Universe Polymorphism and Typical Ambiguity

December 9, 2012

Universe Polymorphism and Typical Ambiguity

Posted by Mike Shulman

$MathML-enabled post (click for more details).$

Sorry I’ve been kind of quiet recently. There’s been a lot of good stuff happening at IAS this year, but (aside from my being busy helping to make it happen), not so much of it has been easily bloggable. But here’s something that I’ve just learned: do you know the difference between universe polymorphism and typical ambiguity (or even what either of them means)?

$MathML-enabled post (click for more details).$

In category theory we use “universes” of one sort or another a fair amount. Any time we talk about “small” versus “large” categories, we are using a universe.

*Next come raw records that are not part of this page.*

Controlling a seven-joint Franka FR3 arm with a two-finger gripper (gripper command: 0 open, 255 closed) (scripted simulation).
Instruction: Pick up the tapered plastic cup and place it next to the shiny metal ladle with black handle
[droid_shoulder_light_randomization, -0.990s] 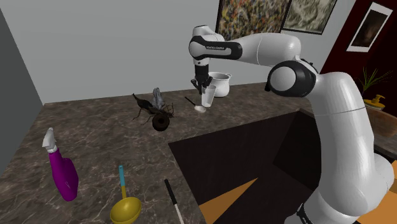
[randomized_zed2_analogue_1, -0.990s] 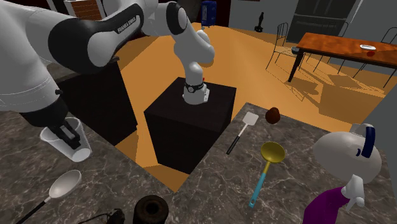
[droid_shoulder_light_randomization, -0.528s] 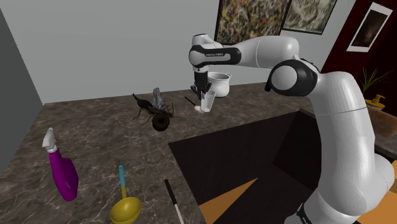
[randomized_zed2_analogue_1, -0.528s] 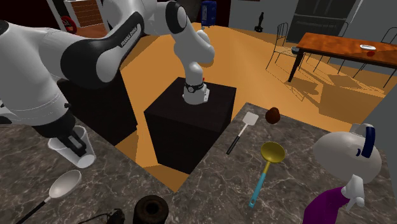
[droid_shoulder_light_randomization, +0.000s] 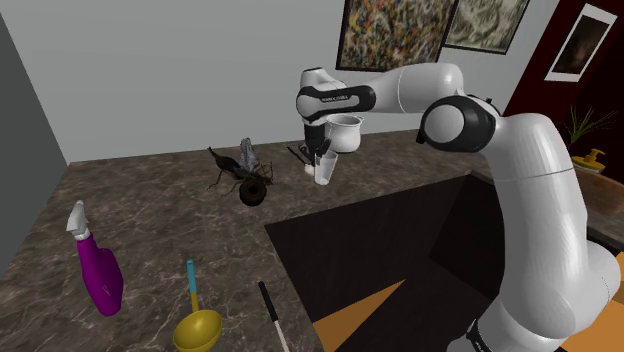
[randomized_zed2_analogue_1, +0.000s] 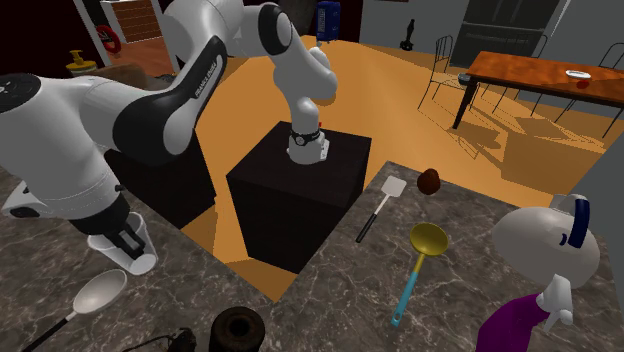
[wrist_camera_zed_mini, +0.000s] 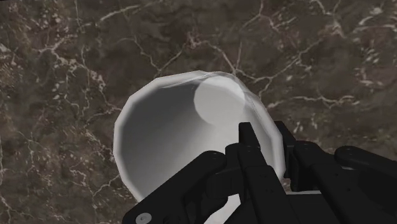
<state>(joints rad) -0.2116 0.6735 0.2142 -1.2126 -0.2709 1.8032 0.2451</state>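
Your hand (wrist_camera_zed_mini: 266, 135) is clamped on the wall of the tapered cup (wrist_camera_zed_mini: 184, 137). One black finger stands inside the rim and the other outside, so they are apart only by the thickness of the wall. This grip on the rim is why the cup hangs nearly upright under the hand, mouth up and small base toward the surface (wrist_camera_zed_mini: 63, 63). In the second exterior view the hand (randomized_zed2_analogue_1: 127, 243) holds the cup (randomized_zed2_analogue_1: 143, 256) very low over the marbled surface; I cannot tell if the base touches it already. Just beside the hand lies the shiny ladle (randomized_zed2_analogue_1: 98, 291), its bowl close to the cup and its black handle pointing away from the hand. So the cup is, I judge, at the place the task wants, and what remains is to set it down and open the fingers. Open slowly, because a light cup may tip against the ladle. A little beyond the hand, in the shoulder view, stands a white pot (droid_shoulder_light_randomization: 346, 131).
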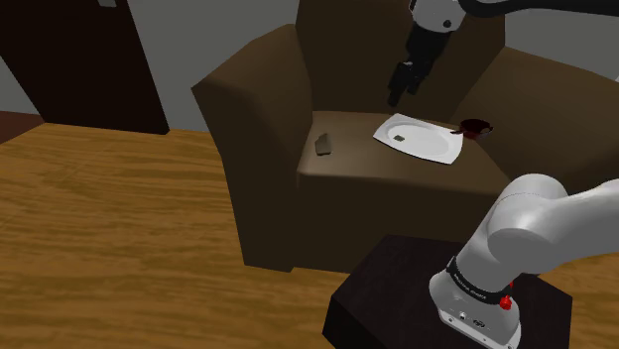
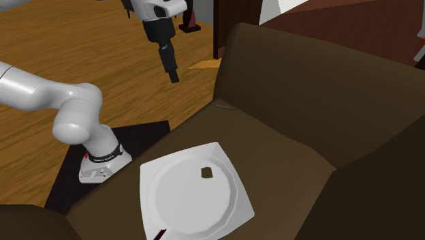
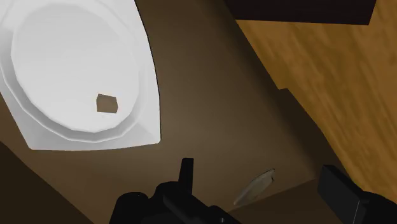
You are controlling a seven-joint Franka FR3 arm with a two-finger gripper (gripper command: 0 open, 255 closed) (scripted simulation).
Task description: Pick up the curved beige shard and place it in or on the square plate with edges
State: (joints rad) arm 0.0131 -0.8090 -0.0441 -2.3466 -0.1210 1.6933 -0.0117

It might be a Grothendieck universe, or it might be the proper-class universe of sets, but whatever it is, we are employing some device to separate out some of the “things” under consideration which belong to the “universe”, in such a way that we can treat the universe itself as a “thing”.

One of the problems with universes is that sometimes you need to change your universe. For instance, suppose you prove something about small categories. Later on, you find that you need to know that the corresponding theorem for large categories is also true. What do you do?

In practice, one may make some remark about this being obvious, or decline to remark on it at all. But when being absolutely precise, there are several options. One convenient one is to consider the theorem about small categories to have been (implicitly) universally quantified over the universe which defines the notion of “small”. Thus, if we choose a different universe, with respect to which the categories that we’re currently calling “large” are actually “small”, then our original theorem can be applied to them.

In type theory, this is called universe polymorphism: a notion (theorem, definition, proof, etc.) is universe polymorphic if it is universally quantified over one or more universes.

The quantification may be implicit or explicit. A few books and papers in category theory actually make it explicit: rather than “small category” they always write “ $U$ -small category” (or “ $U$ -category”) for some universe $U$ , and so on. I find this to be extremely tedious and to be eschewed at all costs. But is that ever a problem?

Well, when writing a paper where there’s only one universe in play, there’s no problem with just saying “small category” to mean “small category with respect to the universe”. In a sense, the entire paper is universally quantified over a single universe. If there are multiple universes in use, then one can introduce phrases like “small category”, “moderate category”, “large category”, “very large category”, etc.

However, if within the scope of one text, you want to prove something about small categories and then apply it to both small and large ones, then the universe polymorphism has to happen at the level of individual theorems. This is no problem if we make the quantification explicit: we prove one theorem of the form “for any $U$ , blah blah $U$ -small categories…” and later on we say “by theorem such-and-such with $U=V$ [resp. $U=V'$ ] …”. Can we avoid that? Can the phrase “small category” mean one thing in one place and another thing in another one? That sounds… ambiguous.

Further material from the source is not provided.